-- YOUR ASSIGNMENT --
Determine the number of lines in the data below that hold "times"; give nothing but that number.
====== DATA FOR THE TASK
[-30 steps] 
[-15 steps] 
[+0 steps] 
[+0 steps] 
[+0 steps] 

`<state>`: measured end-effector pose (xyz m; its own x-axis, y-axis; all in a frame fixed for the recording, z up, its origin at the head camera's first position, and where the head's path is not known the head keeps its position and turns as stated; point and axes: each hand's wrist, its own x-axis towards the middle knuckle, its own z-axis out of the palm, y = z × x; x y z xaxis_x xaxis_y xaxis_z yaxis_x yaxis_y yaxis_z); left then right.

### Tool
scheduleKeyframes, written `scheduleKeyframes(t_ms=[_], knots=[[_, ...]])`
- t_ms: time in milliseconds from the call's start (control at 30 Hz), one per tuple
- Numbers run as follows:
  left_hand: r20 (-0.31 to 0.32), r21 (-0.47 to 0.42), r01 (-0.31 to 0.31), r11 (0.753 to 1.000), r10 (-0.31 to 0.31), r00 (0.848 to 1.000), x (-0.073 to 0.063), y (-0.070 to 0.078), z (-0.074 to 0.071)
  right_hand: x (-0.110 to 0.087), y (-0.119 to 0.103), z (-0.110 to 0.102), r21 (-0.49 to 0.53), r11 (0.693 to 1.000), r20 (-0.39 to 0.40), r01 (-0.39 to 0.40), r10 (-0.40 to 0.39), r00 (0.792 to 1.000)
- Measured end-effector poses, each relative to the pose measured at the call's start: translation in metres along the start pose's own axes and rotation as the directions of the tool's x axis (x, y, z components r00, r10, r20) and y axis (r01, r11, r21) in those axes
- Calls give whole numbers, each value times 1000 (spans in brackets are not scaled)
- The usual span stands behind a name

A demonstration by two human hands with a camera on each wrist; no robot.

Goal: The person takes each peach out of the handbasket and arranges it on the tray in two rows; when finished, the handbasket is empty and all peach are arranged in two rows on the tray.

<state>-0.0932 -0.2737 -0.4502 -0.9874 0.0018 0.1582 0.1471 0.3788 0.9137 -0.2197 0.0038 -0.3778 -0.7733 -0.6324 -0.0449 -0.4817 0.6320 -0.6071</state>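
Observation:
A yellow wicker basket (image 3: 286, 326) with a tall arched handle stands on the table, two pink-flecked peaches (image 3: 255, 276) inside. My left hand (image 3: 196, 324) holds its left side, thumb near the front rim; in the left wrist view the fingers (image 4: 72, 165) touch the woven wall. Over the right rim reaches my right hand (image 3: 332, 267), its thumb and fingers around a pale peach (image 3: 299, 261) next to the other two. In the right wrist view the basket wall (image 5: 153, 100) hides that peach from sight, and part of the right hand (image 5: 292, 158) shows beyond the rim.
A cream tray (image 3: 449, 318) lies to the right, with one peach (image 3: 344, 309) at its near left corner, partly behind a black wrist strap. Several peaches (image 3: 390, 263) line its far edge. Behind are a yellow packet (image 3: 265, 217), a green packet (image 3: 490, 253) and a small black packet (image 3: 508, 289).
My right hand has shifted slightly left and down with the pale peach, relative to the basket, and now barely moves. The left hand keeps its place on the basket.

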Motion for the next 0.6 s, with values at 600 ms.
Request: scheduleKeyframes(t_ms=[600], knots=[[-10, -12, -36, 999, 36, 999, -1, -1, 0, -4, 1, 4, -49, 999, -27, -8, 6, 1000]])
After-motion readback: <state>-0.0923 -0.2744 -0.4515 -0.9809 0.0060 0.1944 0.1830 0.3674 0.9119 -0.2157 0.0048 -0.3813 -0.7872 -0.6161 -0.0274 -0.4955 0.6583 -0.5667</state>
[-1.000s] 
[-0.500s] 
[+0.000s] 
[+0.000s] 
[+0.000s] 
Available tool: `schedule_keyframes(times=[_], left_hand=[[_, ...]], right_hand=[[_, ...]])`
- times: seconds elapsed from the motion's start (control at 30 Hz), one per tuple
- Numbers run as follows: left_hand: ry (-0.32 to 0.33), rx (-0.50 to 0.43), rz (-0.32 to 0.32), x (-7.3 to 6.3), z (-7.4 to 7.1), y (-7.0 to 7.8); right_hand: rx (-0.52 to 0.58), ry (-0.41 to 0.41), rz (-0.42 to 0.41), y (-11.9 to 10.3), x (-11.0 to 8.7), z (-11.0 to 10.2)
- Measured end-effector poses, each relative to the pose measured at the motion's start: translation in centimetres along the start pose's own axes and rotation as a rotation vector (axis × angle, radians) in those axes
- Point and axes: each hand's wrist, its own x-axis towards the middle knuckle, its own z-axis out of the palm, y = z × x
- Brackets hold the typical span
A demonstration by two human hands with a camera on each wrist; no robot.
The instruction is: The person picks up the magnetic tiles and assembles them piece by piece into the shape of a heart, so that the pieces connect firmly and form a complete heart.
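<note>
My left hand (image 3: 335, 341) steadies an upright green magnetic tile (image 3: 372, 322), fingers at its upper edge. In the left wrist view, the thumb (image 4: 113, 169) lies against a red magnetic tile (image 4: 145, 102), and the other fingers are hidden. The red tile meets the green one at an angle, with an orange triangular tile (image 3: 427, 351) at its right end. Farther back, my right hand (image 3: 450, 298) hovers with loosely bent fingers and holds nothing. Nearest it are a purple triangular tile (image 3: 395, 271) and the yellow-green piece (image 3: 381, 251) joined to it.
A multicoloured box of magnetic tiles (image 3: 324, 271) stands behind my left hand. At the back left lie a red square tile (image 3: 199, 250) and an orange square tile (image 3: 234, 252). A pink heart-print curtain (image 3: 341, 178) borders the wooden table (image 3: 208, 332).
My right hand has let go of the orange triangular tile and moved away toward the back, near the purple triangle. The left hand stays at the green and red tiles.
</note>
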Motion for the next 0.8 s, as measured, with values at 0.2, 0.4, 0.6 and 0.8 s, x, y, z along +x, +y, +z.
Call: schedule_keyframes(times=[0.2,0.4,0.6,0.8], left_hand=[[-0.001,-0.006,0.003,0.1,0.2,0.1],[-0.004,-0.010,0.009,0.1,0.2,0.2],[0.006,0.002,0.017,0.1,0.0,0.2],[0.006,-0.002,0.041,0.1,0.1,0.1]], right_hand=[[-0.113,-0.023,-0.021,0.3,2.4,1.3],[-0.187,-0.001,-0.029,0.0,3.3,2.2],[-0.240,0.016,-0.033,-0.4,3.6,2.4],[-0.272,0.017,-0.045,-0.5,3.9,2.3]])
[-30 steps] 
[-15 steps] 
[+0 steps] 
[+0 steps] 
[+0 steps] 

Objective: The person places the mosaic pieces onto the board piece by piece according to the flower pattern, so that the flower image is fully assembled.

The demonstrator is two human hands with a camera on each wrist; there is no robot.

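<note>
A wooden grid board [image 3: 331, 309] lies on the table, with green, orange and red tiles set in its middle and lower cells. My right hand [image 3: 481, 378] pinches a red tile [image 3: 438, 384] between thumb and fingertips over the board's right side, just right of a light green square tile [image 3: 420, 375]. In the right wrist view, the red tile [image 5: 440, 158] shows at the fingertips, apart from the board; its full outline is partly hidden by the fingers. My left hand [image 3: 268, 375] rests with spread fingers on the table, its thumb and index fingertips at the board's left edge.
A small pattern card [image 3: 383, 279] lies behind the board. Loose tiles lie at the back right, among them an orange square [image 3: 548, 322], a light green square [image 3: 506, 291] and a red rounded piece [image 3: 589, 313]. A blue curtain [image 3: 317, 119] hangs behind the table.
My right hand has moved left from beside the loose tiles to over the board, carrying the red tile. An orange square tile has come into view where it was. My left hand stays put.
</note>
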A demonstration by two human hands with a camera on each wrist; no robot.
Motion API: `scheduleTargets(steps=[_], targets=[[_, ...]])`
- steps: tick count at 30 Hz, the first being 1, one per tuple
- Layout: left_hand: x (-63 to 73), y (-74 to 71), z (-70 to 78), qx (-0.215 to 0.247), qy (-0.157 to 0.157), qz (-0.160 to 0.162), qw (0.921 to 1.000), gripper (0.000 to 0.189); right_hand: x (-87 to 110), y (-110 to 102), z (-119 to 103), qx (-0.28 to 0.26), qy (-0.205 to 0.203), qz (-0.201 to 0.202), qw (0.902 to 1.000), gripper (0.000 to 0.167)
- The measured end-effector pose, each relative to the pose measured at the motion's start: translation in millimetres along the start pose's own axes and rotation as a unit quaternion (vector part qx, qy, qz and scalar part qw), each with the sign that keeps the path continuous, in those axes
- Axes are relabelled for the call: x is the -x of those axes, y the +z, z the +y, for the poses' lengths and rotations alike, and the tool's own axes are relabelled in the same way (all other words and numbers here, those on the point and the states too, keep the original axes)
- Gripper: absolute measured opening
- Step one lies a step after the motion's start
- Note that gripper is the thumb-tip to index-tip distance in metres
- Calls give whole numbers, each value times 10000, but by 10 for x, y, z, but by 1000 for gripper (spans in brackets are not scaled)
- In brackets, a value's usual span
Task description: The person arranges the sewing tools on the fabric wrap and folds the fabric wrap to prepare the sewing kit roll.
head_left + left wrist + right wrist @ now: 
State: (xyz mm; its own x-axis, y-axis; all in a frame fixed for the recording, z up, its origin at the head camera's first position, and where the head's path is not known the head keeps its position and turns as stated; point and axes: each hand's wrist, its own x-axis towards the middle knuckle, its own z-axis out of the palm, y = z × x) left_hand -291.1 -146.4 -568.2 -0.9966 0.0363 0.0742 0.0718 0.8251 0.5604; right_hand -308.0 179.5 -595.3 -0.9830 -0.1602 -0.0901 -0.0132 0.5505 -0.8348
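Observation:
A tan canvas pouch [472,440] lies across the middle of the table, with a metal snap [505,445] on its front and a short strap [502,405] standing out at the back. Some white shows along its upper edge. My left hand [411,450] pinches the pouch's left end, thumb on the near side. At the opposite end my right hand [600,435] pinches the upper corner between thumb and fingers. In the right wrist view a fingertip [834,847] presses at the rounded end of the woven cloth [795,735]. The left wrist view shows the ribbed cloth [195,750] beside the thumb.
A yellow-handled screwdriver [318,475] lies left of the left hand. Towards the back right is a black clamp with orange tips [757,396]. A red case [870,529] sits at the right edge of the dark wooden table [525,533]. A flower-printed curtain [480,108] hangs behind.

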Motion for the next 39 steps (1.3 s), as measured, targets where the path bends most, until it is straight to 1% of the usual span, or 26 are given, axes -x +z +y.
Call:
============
-- PROBLEM SOLUTION --
5